**Material provided:**

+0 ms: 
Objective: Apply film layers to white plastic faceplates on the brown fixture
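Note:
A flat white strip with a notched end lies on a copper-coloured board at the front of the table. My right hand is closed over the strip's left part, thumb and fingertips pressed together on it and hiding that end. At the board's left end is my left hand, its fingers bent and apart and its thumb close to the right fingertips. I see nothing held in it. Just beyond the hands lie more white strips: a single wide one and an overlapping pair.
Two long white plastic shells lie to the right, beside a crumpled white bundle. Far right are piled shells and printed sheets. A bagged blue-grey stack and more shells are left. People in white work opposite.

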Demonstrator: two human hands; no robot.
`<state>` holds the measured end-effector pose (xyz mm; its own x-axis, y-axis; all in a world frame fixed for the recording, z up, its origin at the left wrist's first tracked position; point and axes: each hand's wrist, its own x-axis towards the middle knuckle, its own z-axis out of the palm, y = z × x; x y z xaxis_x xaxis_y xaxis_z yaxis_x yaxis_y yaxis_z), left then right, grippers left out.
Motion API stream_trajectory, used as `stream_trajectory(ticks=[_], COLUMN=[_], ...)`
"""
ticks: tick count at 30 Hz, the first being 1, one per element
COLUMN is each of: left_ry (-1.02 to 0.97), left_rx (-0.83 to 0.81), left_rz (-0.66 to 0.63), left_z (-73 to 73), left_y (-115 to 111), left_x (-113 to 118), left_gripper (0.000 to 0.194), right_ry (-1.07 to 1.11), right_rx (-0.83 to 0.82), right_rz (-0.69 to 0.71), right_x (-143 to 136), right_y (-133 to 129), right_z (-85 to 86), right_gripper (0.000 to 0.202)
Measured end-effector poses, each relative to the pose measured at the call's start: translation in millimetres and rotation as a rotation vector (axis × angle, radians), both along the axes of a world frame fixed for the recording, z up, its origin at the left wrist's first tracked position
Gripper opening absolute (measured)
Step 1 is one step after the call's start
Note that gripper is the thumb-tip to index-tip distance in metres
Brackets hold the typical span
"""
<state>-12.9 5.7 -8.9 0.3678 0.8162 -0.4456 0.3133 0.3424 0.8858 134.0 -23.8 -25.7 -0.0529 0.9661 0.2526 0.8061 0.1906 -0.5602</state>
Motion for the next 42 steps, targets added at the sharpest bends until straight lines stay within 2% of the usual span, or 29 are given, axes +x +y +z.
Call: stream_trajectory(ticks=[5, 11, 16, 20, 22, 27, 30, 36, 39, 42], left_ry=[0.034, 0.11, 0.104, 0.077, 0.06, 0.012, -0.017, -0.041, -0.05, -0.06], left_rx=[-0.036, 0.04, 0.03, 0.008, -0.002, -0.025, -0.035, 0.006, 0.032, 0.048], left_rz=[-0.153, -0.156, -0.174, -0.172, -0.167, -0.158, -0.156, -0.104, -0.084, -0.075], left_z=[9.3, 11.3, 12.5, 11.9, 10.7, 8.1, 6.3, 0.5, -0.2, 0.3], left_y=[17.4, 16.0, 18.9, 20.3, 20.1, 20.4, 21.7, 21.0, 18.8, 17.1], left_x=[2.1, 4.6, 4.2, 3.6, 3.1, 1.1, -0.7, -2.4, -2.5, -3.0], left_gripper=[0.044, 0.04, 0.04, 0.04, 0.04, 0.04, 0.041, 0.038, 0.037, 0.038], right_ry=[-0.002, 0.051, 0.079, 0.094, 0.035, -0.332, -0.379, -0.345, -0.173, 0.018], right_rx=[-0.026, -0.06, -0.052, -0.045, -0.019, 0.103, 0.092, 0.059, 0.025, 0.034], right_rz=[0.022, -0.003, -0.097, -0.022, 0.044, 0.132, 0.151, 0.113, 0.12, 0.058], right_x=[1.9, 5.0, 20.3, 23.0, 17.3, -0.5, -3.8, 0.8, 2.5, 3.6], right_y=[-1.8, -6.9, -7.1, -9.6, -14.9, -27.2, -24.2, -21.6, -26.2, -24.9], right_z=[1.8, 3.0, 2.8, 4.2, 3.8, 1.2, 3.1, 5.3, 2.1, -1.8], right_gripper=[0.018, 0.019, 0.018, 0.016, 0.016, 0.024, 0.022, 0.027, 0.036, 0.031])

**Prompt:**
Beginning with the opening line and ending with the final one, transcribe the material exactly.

**Solution to the exercise:**
+0 ms: 
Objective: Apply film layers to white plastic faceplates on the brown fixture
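Note:
A flat white strip with a notched end lies on a copper-coloured board at the front of the table. My right hand is closed over the strip's left part, thumb and fingertips pressed together on it and hiding that end. At the board's left end is my left hand, its fingers bent and apart and its thumb close to the right fingertips. I see nothing held in it. Just beyond the hands lie more white strips: a single wide one and an overlapping pair.
Two long white plastic shells lie to the right, beside a crumpled white bundle. Far right are piled shells and printed sheets. A bagged blue-grey stack and more shells are left. People in white work opposite.
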
Demonstrator: two human hands; no robot.
`<state>` holds the measured end-effector pose (xyz mm; its own x-axis, y-axis; all in a world frame fixed for the recording, z up, its origin at the left wrist's first tracked position; point and axes: each hand's wrist, its own x-axis towards the middle knuckle, its own z-axis out of the palm, y = z × x; x y z xaxis_x xaxis_y xaxis_z yaxis_x yaxis_y yaxis_z), left then right, grippers left out.
Motion API stream_trajectory, used as `stream_trajectory(ticks=[_], COLUMN=[_], ...)`
"""
ticks: tick count at 30 Hz, the first being 1, one per element
COLUMN is each of: left_ry (-1.02 to 0.97), left_rx (-0.83 to 0.81), left_rz (-0.66 to 0.63), left_z (-73 to 73), left_y (-115 to 111), left_x (-113 to 118), left_gripper (0.000 to 0.194), right_ry (-1.07 to 1.11), right_rx (-0.83 to 0.82), right_rz (-0.69 to 0.71), right_x (-143 to 136), right_y (-133 to 129), right_z (-85 to 86), right_gripper (0.000 to 0.202)
Measured end-effector poses, each relative to the pose measured at the call's start: translation in millimetres and rotation as a rotation vector (axis × angle, radians), both along the axes of a world frame fixed for the recording, z up, its origin at the left wrist's first tracked position
Gripper opening absolute (measured)
Step 1 is one step after the call's start
Note that gripper is the thumb-tip to index-tip distance in metres
Brackets hold the typical span
"""
<state>-12.9 5.7 -8.9 0.3678 0.8162 -0.4456 0.3133 0.3424 0.8858 134.0 -23.8 -25.7 -0.0529 0.9661 0.2526 0.8061 0.1906 -0.5602</state>
Motion for the next 42 steps, targets added at the sharpest bends until straight lines stay within 2% of the usual span, or 29 are given, axes +x +y +z.
Call: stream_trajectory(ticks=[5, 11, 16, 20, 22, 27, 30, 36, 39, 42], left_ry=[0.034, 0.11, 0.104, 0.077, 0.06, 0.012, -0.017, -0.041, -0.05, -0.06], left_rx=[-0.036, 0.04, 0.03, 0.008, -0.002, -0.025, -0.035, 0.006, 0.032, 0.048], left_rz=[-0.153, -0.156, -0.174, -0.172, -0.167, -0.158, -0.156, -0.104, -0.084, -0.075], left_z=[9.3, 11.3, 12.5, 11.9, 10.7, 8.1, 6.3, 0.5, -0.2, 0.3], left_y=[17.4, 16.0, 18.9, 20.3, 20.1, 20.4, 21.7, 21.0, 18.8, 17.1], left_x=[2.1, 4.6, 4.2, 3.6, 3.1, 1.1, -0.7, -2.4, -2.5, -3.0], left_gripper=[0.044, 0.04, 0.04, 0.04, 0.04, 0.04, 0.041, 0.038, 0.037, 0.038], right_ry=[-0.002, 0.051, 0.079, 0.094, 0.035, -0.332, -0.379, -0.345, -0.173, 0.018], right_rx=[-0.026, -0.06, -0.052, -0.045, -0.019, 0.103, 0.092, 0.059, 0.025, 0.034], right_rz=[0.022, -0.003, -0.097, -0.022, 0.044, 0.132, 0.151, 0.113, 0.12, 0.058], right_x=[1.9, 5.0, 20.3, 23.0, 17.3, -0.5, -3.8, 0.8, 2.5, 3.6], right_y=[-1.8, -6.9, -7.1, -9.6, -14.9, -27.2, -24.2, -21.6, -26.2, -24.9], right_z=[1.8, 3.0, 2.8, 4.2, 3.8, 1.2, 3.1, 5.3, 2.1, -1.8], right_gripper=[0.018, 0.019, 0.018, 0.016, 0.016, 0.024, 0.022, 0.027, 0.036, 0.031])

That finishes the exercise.